The past and present combine in the Beige Safeefah Chair, where the cultural tradition of weaving is explicitly evident on the back of the chair, and the seating part, all modern comfort. The past supports the present. But there is more to it than the juxtaposition of time. The designers – Ghaya Bin Mesmar and the Mermelada Studio – were inspired by a traditional Areesh house in the desert, made of palm fronds, which had been blown over by harsh desert winds. Desert architecture becomes a modern chair. A dialogue across the arts.
Afra Al Dhaheri’s “My Grandmother had time for it” is more enigmatic. It presents a personal take on the loss of the tradition of weaving Talli meditatively to pass the time. Here, instead of woven baskets, there are concrete blocks with only the imprint of baskets visible – a type of fossil record of this cultural practice and a lament at a loss of past tradition (and call for its return?).
Abu Dhabi and the wider United Arab Emirates have been changing at an astonishing pace, funded in great part by money from the world’s fossil-fuel addiction, attracting people from across the world to this modern Tower of Babel. This is a nation in change, proud of and remembering its heritage, not as simply part of history, but being integrated into modernity. It stands at a cross-roads in time. The nation was built on pearls, trade and diplomacy, and since the 1960s, on fossil fuels. What of the future?

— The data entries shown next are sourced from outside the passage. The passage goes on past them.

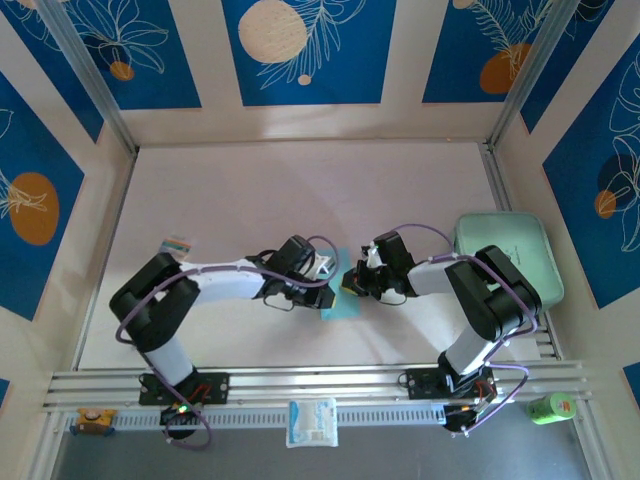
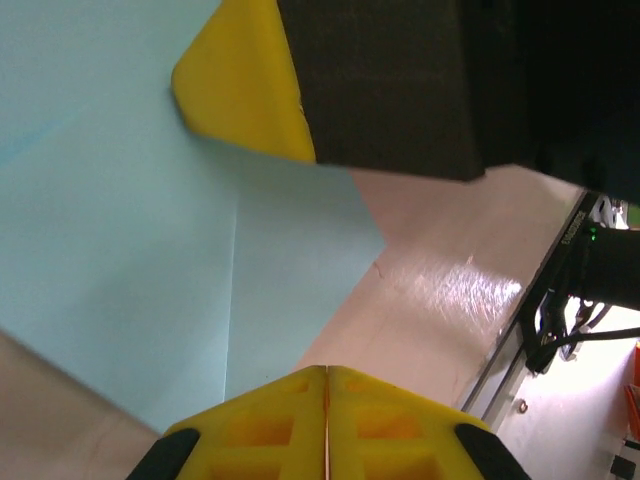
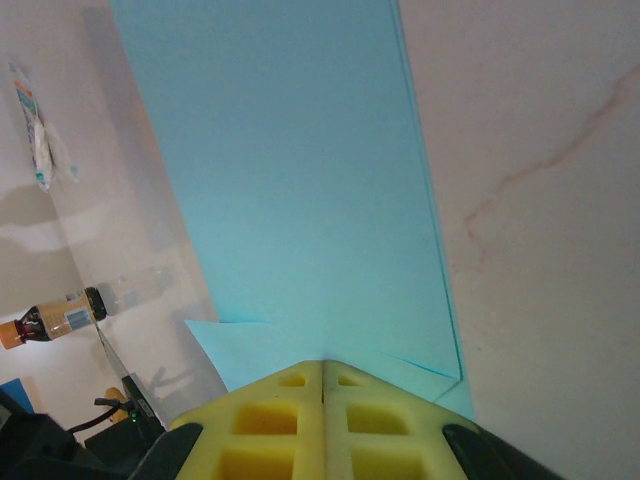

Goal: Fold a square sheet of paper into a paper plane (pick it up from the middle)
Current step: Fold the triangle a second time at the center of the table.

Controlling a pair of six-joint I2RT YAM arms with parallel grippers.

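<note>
Where the two arms meet, the square sheet of paper (image 1: pixel 338 305) lies on the table (image 1: pixel 250 190), near the middle. The left gripper (image 2: pixel 326 375) and right gripper (image 3: pixel 323 368) both have fingers pressed together, tips at the paper.

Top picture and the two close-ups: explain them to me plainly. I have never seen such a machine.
The top picture looks down on the left arm and the right arm, two robot arms bolted at the near edge of a table. Each ends in a two-finger gripper with yellow fingers. The other two pictures come from wrist cameras, looking along each arm's own fingers. The left gripper and right gripper are both shut, tips at a light blue paper that lies creased on the table between them. Whether either pinches it, I cannot tell. A mint-green tray sits to the right.
</note>
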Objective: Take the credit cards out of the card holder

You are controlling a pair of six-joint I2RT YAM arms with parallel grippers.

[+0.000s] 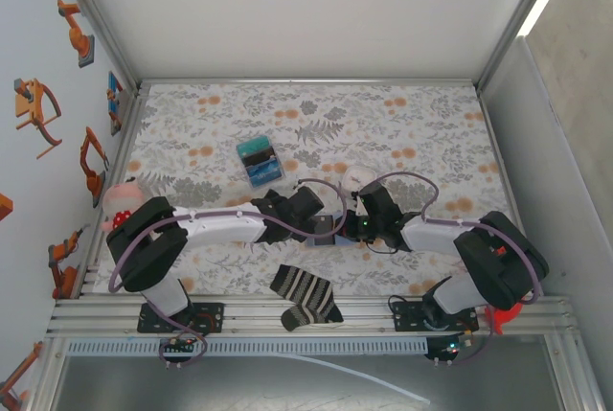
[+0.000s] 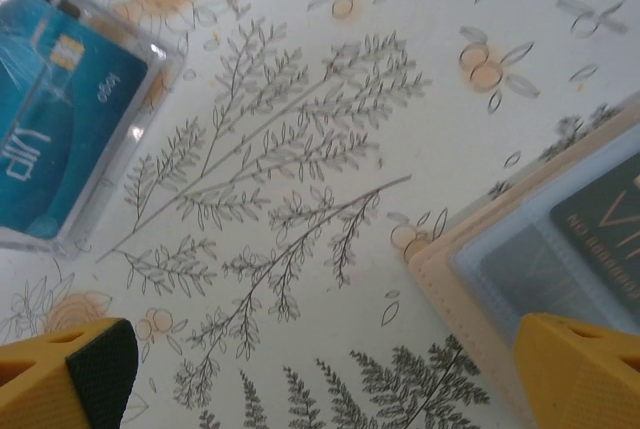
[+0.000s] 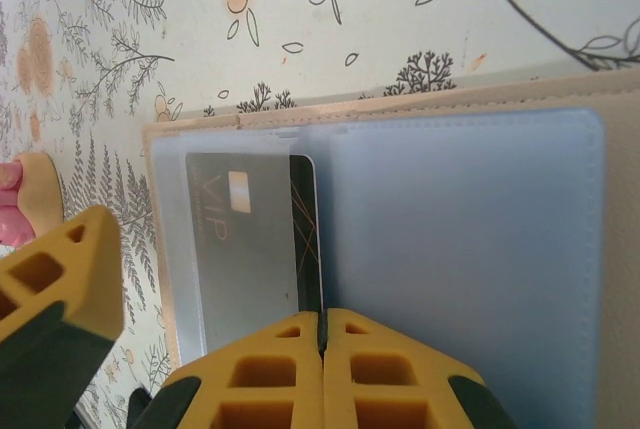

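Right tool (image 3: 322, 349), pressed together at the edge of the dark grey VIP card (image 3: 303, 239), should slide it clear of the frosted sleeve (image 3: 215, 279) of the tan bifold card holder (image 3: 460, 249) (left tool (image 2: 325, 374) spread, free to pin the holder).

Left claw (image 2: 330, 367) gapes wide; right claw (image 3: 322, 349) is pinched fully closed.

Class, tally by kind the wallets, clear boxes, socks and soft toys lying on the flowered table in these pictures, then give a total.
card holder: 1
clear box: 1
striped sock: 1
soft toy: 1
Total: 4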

The United Arab Emirates will host the international Climate COP this November and December, where world leaders will gather to decide how to address the climate crisis – and respond to the fires in Canada, floods in Italy, Japan and China, and oppressive heatwave across Europe and north Africa and middle east, including Abu Dhabi itself where it was too hot to be outside for more than fifteen minutes without seeking an air-conditioned oasis. Emirati leaders, and its designated climate COP president, Sultan Ahmed Al Jaber, face a challenge and a choice that will affect the Emirati culture and the world’s reality. They have the opportunity and profound responsibility to manage the COP to shepherd in a new tomorrow – one that would build on the free fuel from the sky – solar power – rather than the fossil-fuels under their feet.
The sun is core to the identity of the Emirati people and is a nigh infinite resource for the Emirates, and the world as a whole. It would be a statement of courage and vision to commit to leaving the fossil fuels in the ground and commit to a transition in tradition to embrace the sun. That would also be an impressive contribution to cultural heritage.